### Activity
Look in the data below for the line that has "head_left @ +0", then print exactly every line from there through the line that has "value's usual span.", leaving pictures out.

⁂

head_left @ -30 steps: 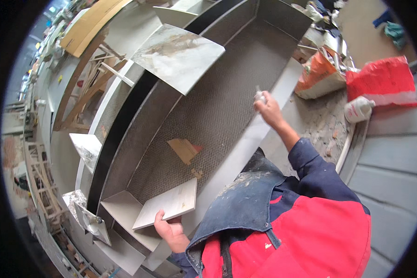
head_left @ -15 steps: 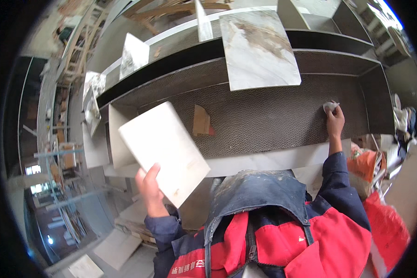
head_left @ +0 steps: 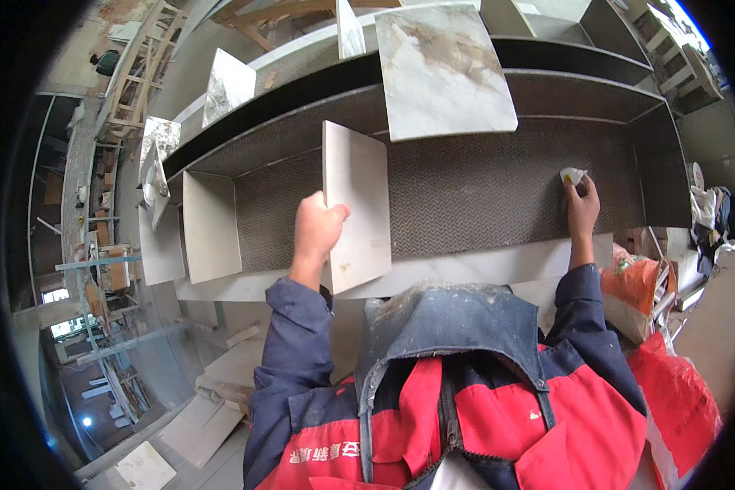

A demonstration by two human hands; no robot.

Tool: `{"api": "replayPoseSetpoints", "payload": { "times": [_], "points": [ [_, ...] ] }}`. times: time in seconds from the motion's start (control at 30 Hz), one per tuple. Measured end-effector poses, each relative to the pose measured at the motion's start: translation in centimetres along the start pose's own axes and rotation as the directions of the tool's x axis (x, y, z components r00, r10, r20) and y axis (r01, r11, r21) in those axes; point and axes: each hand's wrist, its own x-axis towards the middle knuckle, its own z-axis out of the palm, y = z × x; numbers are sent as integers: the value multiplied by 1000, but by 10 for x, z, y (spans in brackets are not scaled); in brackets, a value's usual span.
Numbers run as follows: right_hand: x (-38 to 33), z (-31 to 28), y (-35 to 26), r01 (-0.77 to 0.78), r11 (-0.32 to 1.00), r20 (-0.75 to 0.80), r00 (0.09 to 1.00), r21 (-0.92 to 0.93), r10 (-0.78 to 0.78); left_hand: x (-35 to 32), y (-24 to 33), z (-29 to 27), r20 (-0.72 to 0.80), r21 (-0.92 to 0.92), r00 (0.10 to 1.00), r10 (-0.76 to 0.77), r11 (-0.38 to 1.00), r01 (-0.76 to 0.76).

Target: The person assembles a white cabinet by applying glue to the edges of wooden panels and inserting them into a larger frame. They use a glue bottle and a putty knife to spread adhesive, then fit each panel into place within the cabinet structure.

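Note:
My left hand [head_left: 318, 230] grips the left edge of a flat pale panel [head_left: 361, 216], thumb on its face. The panel stands turned nearly on edge, over the front part of a long box-shaped cabinet with a dark ribbed inner face [head_left: 465, 196]. Whether its lower end touches the cabinet's front strip [head_left: 465, 265] I cannot tell. On the right, my right hand [head_left: 581, 211] pinches a small white lump [head_left: 573, 175] with a yellow spot, held over the ribbed face; its exact kind is unclear.
A marbled slab [head_left: 445, 69] lies across the cabinet's far wall. An upright pale divider [head_left: 211, 224] stands at the cabinet's left end. Smaller marbled pieces [head_left: 229, 86] stand behind. To the right are an orange bag [head_left: 639, 282] and a red bag [head_left: 678, 400].
My left hand has brought the pale panel rightward and turned it from tilted and flat-facing to upright and nearly edge-on. The brown scrap on the ribbed face no longer shows.

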Motion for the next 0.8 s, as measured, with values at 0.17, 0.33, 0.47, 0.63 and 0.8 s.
{"api": "replayPoseSetpoints", "payload": {
  "times": [0.17, 0.33, 0.47, 0.63, 0.8],
  "points": [
    [-11, -3, 5, -16, 996, -11, 1000, 89, 17, 7, -12, -23, -13, 46, 999, -46, 998, 46],
    [-19, -9, 4, -61, 991, -18, 998, 122, 64, 14, -30, -54, -90, 176, 994, -60, 982, 75],
    [-20, -15, 11, -86, 985, -7, 996, 149, 88, 8, -14, -56, -130, 299, 990, -57, 950, 94],
    [-20, -16, 3, -110, 976, 22, 994, 187, 108, 12, 0, -37, -108, 281, 994, -22, 958, 52],
    [-18, -20, 8, -150, 963, 84, 987, 223, 134, 17, 11, -21, -127, 373, 992, 12, 927, 36]
  ]
}}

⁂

### Answer for the task
head_left @ +0 steps: 

A demonstration by two human hands; no robot.

Tool: `{"api": "replayPoseSetpoints", "payload": { "times": [_], "points": [ [_, ...] ] }}`. times: time in seconds from the motion's start (control at 30 Hz), one per tuple. Measured end-effector poses, each relative to the pose measured at the motion's start: translation in centimetres along the start pose's own axes and rotation as the directions of the tool's x axis (x, y, z components r00, r10, r20) and y axis (r01, r11, r21) in those axes; point and axes: each hand's wrist, its own x-axis towards the middle knuckle, its own z-axis out of the palm, y = z × x; numbers are sent as integers: the value multiplied by 1000, but by 10 for x, z, y (spans in brackets are not scaled); in brackets, a value's usual span.

Nothing else is part of this answer.